Bavaria: After bankruptcy – Schuhbeck and the Madonna salt – Bavaria


Even ginger, cardamom and cumin could no longer ward off the misfortune. After celebrity chef Alfons Schuhbeck filed for bankruptcy for his spice trade a few days ago, there was even concern in the Altötting Twitter community. It was accompanied by the anxious question how things are going with the Black Madonna Salt. The concern is justified, after all, it is a devotional hit that has boosted the popularity of the pilgrimage site Altötting to an impressive extent.

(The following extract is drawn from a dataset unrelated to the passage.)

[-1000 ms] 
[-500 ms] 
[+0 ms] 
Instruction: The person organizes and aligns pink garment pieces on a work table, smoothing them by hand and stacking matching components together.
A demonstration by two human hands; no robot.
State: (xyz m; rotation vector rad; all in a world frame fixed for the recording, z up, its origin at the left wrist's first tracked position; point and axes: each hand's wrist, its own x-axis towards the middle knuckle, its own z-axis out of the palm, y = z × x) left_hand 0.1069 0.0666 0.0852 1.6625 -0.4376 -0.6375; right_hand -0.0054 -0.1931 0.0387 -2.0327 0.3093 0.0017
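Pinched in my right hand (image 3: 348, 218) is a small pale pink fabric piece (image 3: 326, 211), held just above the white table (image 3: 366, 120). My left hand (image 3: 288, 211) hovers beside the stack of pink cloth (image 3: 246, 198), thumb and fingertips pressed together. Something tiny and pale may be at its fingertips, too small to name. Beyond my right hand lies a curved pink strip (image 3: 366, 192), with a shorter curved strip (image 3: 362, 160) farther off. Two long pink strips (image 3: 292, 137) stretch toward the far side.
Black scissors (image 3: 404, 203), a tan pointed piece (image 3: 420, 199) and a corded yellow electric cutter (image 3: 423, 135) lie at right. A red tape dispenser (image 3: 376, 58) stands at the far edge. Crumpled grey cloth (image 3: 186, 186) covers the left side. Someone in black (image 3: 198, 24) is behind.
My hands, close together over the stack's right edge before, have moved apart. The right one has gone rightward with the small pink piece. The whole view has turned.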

Spice master Schuhbeck, who knows very well how to pair religious facts with a shrewd business sense, had mixed the seasoning salt “Black Madonna” especially for Altötting needs and finely portioned it in 100 and 200 gram packs. Since the pilgrim customers at Kapellplatz always have the opportunity to have the goods blessed, the salt alone had to appear extremely effective in view of the healing power of the Black Madonna. It was not for nothing that Altötting rose to become the most popular place of pilgrimage in Germany thanks to Maria’s intercession.

Before the Schuhbeck era, the liaison between salt and Madonna was rather underdeveloped. In Altötting, the expectation of salvation concentrated more on the holy water. Nevertheless, the salt had the highest value, for example, it was the foundation of Munich 800 years ago. Heinrich the Lion had the Isar bridge belonging to the Prince-Bishop of Freising destroyed at Oberföhring in order to divert the salt trade route to his own bridge near Munich. Now the salt traders had to pay the customs duties to him instead of the Bishop of Freising. When Emperor Ludwig der Bayer granted Munich a salt monopoly in 1332, the city was quickly expanded, and the houses in which Schuhbeck’s herb world later flourished grew up.

In the Schuhbeck case, the Madonna was ultimately also helpless. A lot goes wrong with salt. Every kitchen worker knows that, who has never sugared a goose instead of salted it? For this clumsy clientele, the swear word Brezensoizer was invented, which blasphemers also shout out to those unlucky ones who can’t even keep a Madonna’s salt from slipping into the red.